For this exercise, restate word for word only the lines from the first line of the data to the line containing "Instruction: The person".

*Stored data*.
....

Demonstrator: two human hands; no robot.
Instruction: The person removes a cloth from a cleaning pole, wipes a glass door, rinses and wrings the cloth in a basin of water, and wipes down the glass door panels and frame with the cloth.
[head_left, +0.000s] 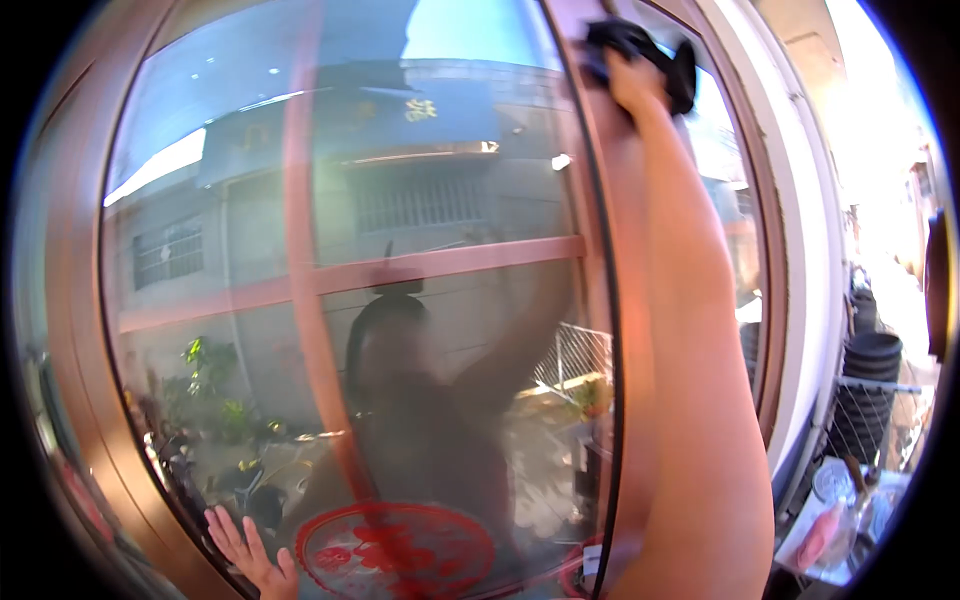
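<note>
My right hand (637, 85) is raised at the top right, its fingers closed on a dark, crumpled cloth (682, 78). The cloth lies against the brown upright frame (625, 240) of a glass door or window, and is slightly blurred. Low on the left, my left hand (245, 552) has its fingers stretched apart, close to the glass pane (220, 240); whether it touches is unclear. Beside that hand, a round red decoration (395, 550) sits low on the pane. My outstretched right arm covers part of the frame.
Reflections of a person, a building and plants fill the glass. On the right stand stacked black pots (868, 365) and wire mesh (885, 405). Below them, a surface carries a pink item (820, 537) and a clear container (832, 480). A white wall edge (790, 200) borders the frame.
</note>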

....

*Answer for this exercise*.
Demonstrator: two human hands; no robot.
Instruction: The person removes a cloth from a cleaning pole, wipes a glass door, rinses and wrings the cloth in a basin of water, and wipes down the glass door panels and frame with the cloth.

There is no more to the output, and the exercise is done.